60 milliards. Et maintenant, comment bien les utiliser ?

20 Mds€ en 2023, 40 en 2024, 60 en 2025 : les produits structurés sont devenus incontournables dans l'allocation patrimoniale. Louis Pradié (Equitim) et Aldric Emié (Climb) ont tranché lors d'une table ronde Wave Online, avec un mot d'ordre commun : la simplicité n'est pas un compromis, c'est la condition de la performance.
Décrément : le mettre dans la protection, pas dans le coupon
95 % des produits distribués intègrent aujourd'hui un mécanisme à décrément, la banque transfère à l'investisseur le risque de dividende du sous-jacent. Ce n'est pas un problème en soi. C'est un problème si le surplus va dans le coupon affiché plutôt que dans la protection réelle. La règle d'Equitim : dégressivité de 3% à 4% par an, barrière de capital à -50 % au lieu de -30 %. Un coupon de 9 % bien blindé vaut infiniment mieux qu'un coupon de 15 % qu'on n'a aucune chance de toucher.
« Ça ne sert à rien d'afficher 15% si on n'a aucune chance de le toucher. Mieux vaut 7% à 9 % en blindant les protections. » - Louis Pradié, Equitim
Deux formules, une philosophie : la simplicité convertit
Chez Climb : deux produits, pas plus. Un produit prudent à capital garanti (~5 %), un produit dynamique à capital protégé à 50 % (8-9 %). Deux profils, deux niveaux de risque explicites, combinables dans une même allocation, et des solutions sur mesure pour les patrimoines élevés, en co-construction avec Equitim. La pédagogie s'appuie sur des schémas et des simulations de flux, pas sur des notices juridiques. Raison : la complexité est l'ennemi de la conversion.

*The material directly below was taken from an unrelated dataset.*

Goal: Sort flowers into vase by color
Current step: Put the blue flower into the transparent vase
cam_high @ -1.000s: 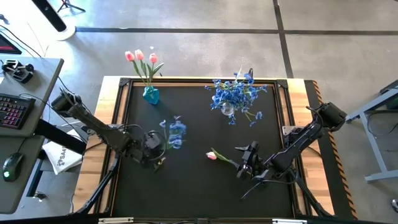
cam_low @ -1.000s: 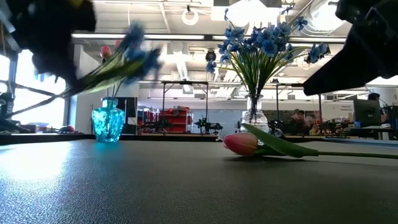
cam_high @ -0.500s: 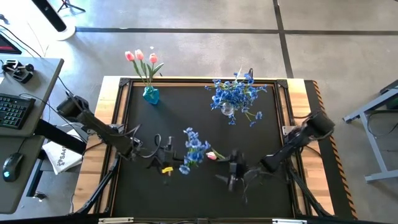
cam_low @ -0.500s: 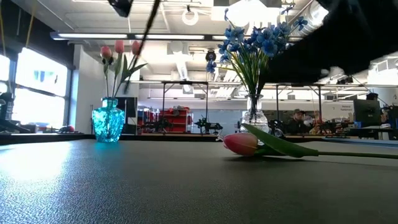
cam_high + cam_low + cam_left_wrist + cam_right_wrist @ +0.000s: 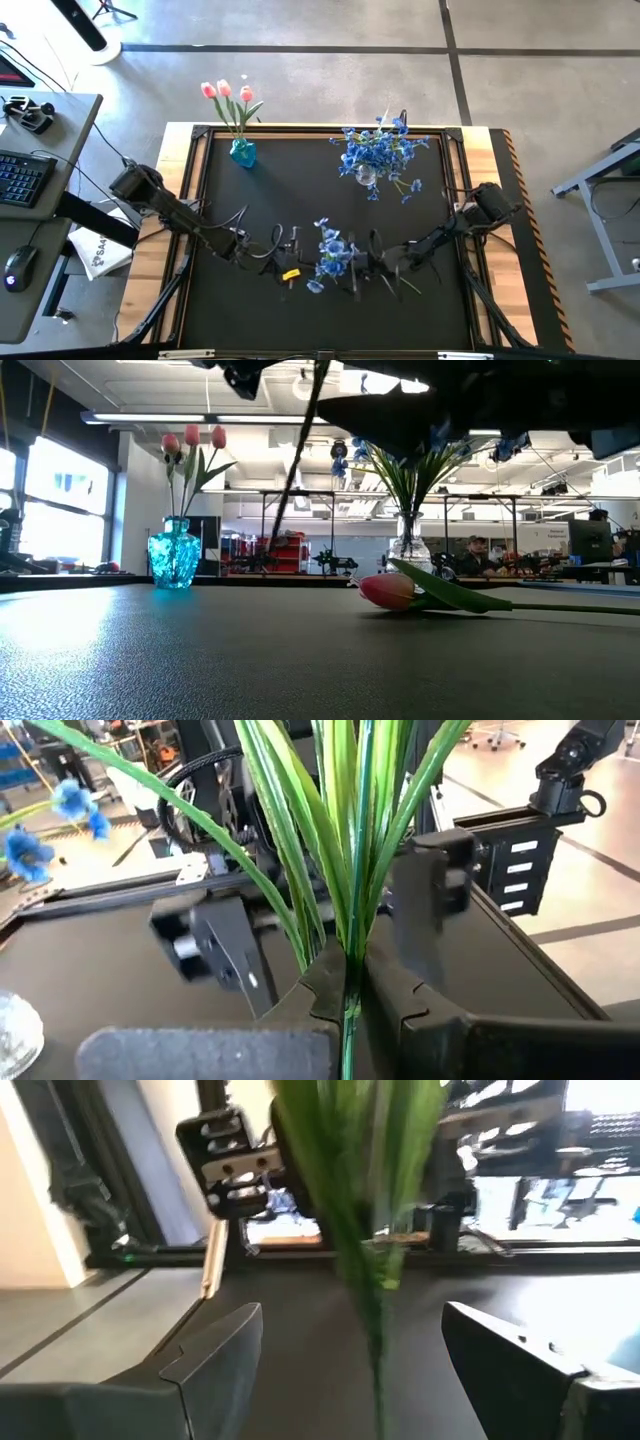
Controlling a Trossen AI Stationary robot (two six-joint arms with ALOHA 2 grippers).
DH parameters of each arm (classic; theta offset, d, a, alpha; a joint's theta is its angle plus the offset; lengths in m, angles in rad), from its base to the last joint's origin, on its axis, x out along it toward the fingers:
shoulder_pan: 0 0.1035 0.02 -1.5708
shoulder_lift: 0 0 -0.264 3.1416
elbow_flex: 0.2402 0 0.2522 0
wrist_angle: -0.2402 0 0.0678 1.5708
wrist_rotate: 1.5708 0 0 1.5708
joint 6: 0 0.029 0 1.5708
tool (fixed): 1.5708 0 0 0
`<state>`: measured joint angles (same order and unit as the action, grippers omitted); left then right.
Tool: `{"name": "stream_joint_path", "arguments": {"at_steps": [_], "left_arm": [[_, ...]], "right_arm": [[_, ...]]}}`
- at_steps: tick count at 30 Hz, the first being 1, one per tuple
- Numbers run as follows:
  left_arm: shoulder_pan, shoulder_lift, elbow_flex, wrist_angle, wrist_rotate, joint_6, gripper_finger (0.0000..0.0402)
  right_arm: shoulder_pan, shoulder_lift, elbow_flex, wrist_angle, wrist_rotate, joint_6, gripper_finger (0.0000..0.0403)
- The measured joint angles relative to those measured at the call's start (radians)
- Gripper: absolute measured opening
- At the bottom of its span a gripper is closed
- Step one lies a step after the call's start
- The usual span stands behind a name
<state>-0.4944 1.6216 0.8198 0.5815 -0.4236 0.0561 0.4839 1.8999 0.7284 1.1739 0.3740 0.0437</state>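
I hold a blue bunch (image 5: pixel 331 255) by its green stems in my left jaws, above the surface's six o'clock side. One pink tulip (image 5: pixel 392 591) lies flat beneath. Three tulips (image 5: pixel 228 93) stand at eleven o'clock, blue blossoms (image 5: pixel 378 152) at one.

My two dark fingers (image 5: pixel 210 1355) stand wide apart, one toward 8 o'clock and the other toward 4 o'clock, with the black surface (image 5: pixel 310 1320) showing in the open space. Hanging down through that space from 12 o'clock is a blurred bundle of green stems and leaves (image 5: pixel 360 1170), narrowing to a single thin green stem (image 5: pixel 377 1365) that runs on toward 6 o'clock. Neither finger touches it. Beyond the bundle, toward 10 o'clock, sits the other arm's gripper (image 5: pixel 235 1160), grey with dark screw holes; a pale yellowish strip hangs below it. Bright windows lie behind, toward 2 o'clock.
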Motion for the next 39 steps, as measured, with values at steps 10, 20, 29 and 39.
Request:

« La complexité est l'ennemi de la conversion. La simplification à outrance n'est pas une concession commerciale : c'est la condition de la confiance. » - Aldric Emié, Climb
Marché sans tendance : l'effet mémoire comme arme
Dans un contexte sans cap clair, géopolitique volatile, taux imprévisibles, indices sans direction franche, le produit structuré fait ce qu'aucune autre classe d'actifs ne peut faire : générer du rendement même quand le marché baisse. La formule recommandée par Equitim pour le moment : indice transatlantique Europe/États-Unis/Asie, autocall trimestriel, dégressivité de 3-4 %/an, effet mémoire. Les coupons non versés pendant les années négatives s'accumulent et se libèrent au premier rappel.
« Si le marché baisse 2 ou 3 ans puis remonte, je déclenche d'un coup 4 fois 8 %, là où un investisseur en actions n'aurait rien généré. » - Louis Pradié, Equitim
Pondération recommandée dans un contrat d'assurance-vie : 10 à 30 % selon le profil. Une brique qui apporte de l'alpha dans le calme plat, à condition d'accepter l'illiquidité sur la durée contractuelle.
POINTS CLÉS

Un outil puissant à condition de ne pas tricher avec lui
Le triplement de la collecte en trois ans ne doit pas faire illusion : les produits structurés restent des instruments exigeants, dont la performance dépend entièrement de la qualité du conseil qui les entoure. Ces incidents récents le rappellent brutalement. Mais ils rappellent aussi que le problème n'est pas dans la mécanique, il est dans la distribution. Un produit surdosé sur un sous-jacent mal choisi, vendu à un client qui n'a pas compris les scénarios de perte : c'est un problème de conseil, pas de classe d'actifs.
La bonne utilisation du produit structuré ressemble à celle de n'importe quel outil de précision : entre 10 et 30 % d'un portefeuille, sur un indice diversifié, avec des protections réelles plutôt qu'un coupon facial élevé, expliqué simplement pour être compris, pas pour être vendu. Dans un marché sans tendance, c'est l'une des rares classes d'actifs capables de délivrer du rendement quelle que soit la direction. À condition de ne pas lui demander ce qu'elle ne peut pas donner.